Bu sırada cephede bulunan Mustafa Kemal Paşa, Ankara’daki Bakanlar Kurulu ile görüşerek, Dışişleri Bakanlığı’ndan en kısa zamanda bu teklife cevap verileceğinin İstanbul’da bulunan İtilaf Devletleri Temsilcilerine bildirilmesini istedi23.

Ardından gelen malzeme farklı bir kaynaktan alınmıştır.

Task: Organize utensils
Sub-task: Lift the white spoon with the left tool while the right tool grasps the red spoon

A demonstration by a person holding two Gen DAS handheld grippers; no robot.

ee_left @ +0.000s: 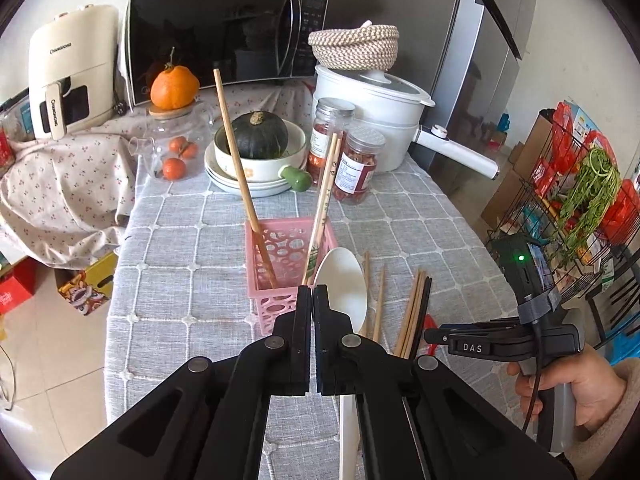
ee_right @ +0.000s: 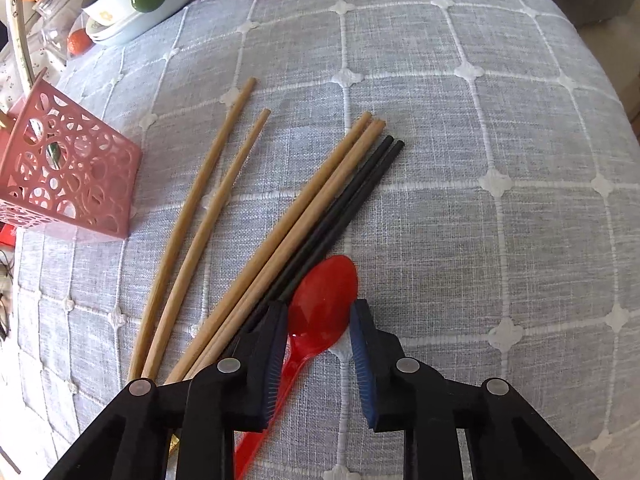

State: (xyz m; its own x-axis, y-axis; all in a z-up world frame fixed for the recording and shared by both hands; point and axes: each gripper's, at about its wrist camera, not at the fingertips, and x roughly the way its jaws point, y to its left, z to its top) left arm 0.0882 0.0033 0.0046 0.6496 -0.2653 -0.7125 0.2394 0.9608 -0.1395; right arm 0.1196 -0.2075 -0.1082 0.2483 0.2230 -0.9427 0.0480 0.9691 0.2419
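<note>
A: While the left gripper hangs just in front of the pink basket, how do its jaws stand?

B: Pressed together, pads nearly touching, with nothing I can see between them. A white spoon lies on the tablecloth just beside and partly under its right finger; whether they touch, I cannot tell.

A: What is in the basket?

B: One long wooden chopstick leaning left, and a paler pair leaning right. Both stick well above the rim.

A: And the right gripper?

B: Spread open, low over the cloth, its fingers either side of a red spoon. The bowl of that spoon sits between the fingertips and the handle runs back under the tool. The blue pads stand close to the bowl; I cannot say for sure that they are not touching it.

A: Where are the loose chopsticks?

B: Left of the red spoon, flat on the cloth. A black pair lies closest, touching a wooden pair beside it. Two more wooden sticks lie farther left, a little apart from each other, near the basket.

A: Anything behind?

B: A bowl holding a green squash, two jars, a white pot and a microwave.
</note>
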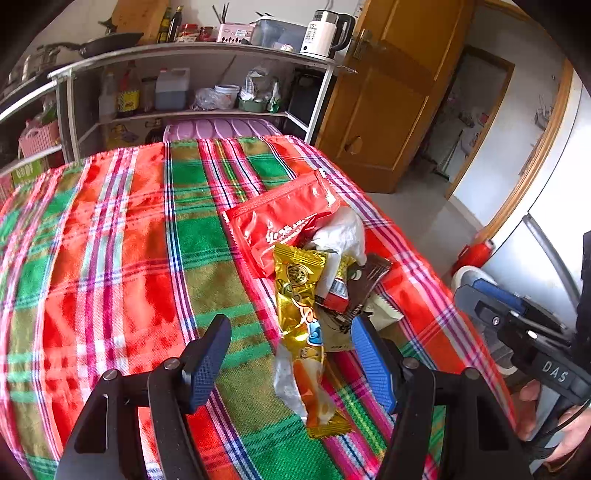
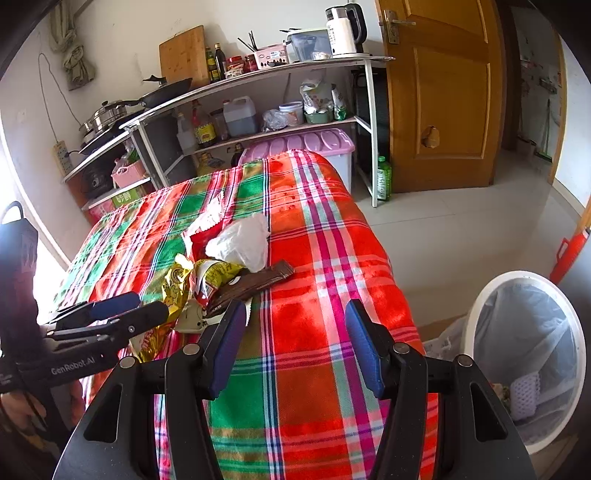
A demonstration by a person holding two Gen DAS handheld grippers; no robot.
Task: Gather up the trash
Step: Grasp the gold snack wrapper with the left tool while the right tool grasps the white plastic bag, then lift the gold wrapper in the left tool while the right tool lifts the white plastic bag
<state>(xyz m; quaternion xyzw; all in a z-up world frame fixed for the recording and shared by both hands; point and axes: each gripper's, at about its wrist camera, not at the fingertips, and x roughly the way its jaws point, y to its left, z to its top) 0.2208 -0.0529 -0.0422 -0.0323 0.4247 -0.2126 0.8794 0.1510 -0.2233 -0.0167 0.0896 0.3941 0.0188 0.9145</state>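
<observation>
A pile of wrappers lies on the plaid tablecloth (image 1: 110,240): a red pouch (image 1: 284,218), a crumpled white plastic bag (image 1: 341,232), a gold wrapper (image 1: 303,325) and a brown wrapper (image 1: 369,280). My left gripper (image 1: 290,354) is open, its jaws either side of the gold wrapper's lower end. My right gripper (image 2: 295,343) is open and empty over the cloth (image 2: 314,295), right of the pile; the white bag (image 2: 243,240) and brown wrapper (image 2: 258,282) lie ahead to its left. The left gripper (image 2: 125,310) shows at the pile's left side in the right wrist view.
A white bin (image 2: 524,354) lined with a clear bag stands on the floor right of the table. Shelves (image 2: 258,92) with bottles, pans and a kettle (image 2: 345,29) stand behind. A pink box (image 2: 306,144) sits at the table's far end. A wooden door (image 2: 443,92) is right.
</observation>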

24 Mart 1922 tarihinde Mustafa Kemal Paşa, Bakanlar Kurulu Başkanlığına konu ile ilgili kararını şöyle açıkladı: “Ateşkes Anlaşması prensip olarak kabul edilmeli ancak Ordunun eksiklikleri ve hazırlıklarının tamamlanmasından geri kalınmamalıdır. Ordunun içine yabancı denetleme hayetleri sokulmayacaktır. Bu teklifi Anadolu’nun boşaltılması için kabul etmekle birlikte, uygulanabilir ve gerçekleşebilir şartlar öne sürülmelidir. Ateşkes Anlaşmasıyla birlikte, boşaltma işinin başlaması, en önemli şarttır.” 24 Mart 1922 günü Mustafa Kemal Paşa’nın hazırladığı notaya verilecek karşılık ile Bakanlar Kurulunun Ankara’da hazırladığı cevap metni arasında bazı ayrılıklar olduğunda, 24-25 Mart 1922 gecesi Bakanlar Kurulu Sivrihisar’a geldi ve verilecek cevaba son şekil verildi. Bakanlar Kurulu Ankara’ya döndü fakat bu cevabı vermeye vakit kalmadan, Paris’te toplanan Dışişleri Bakanları Konferansının 26 Mart 1922 tarihli ikinci bir notası alındı.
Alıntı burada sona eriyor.